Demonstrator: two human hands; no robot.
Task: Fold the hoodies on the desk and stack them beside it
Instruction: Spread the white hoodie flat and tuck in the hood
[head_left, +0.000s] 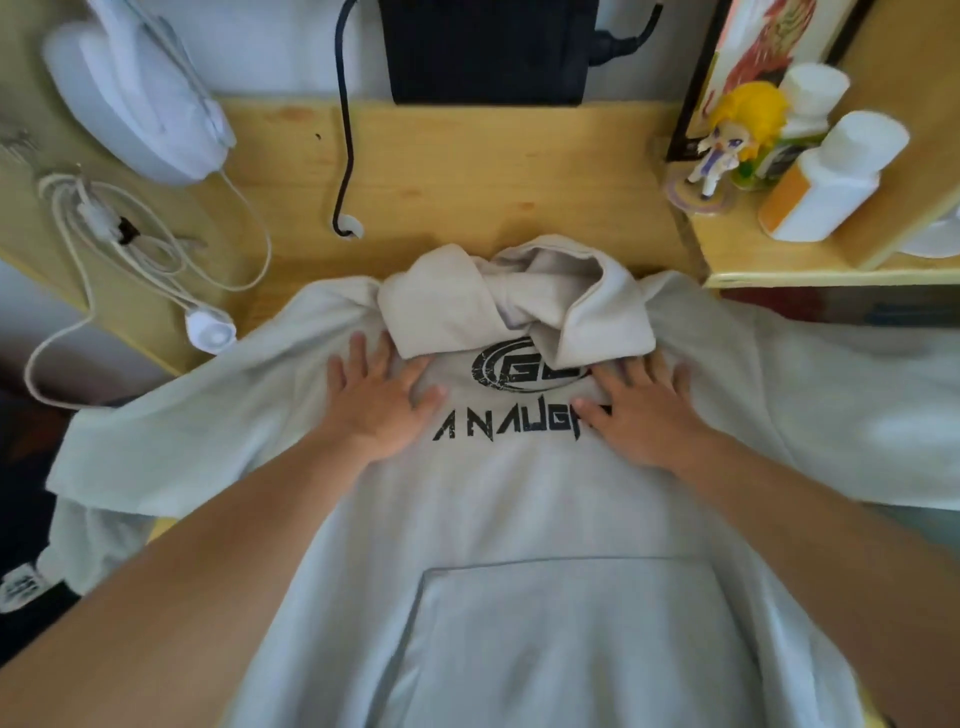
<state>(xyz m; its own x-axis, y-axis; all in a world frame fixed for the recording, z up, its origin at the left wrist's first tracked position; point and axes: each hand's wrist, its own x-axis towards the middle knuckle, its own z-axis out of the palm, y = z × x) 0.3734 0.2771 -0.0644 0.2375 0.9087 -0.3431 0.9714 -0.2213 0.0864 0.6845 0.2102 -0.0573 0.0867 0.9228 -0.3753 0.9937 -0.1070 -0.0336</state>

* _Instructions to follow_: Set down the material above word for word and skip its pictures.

* _Solution to the exercise_:
Demonstrator: two human hands; no robot.
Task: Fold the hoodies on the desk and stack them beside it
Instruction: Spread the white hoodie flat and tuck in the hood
[head_left, +0.000s] 
<state>(xyz m; its own x-axis, y-axis; all in a world frame fixed for the recording, z up, its origin at the left wrist's first tracked position; point and axes: each hand's wrist, its own x-axis towards the middle knuckle, its own z-axis out of the palm, y = z × x) 0.3734 0.2771 -0.0644 0.2375 0.9087 -0.3431 0.9714 -0.2213 0.0864 0.6845 0.2102 -0.0573 0.0867 0.9228 -0.3753 0.9937 -0.1070 -0.0336</state>

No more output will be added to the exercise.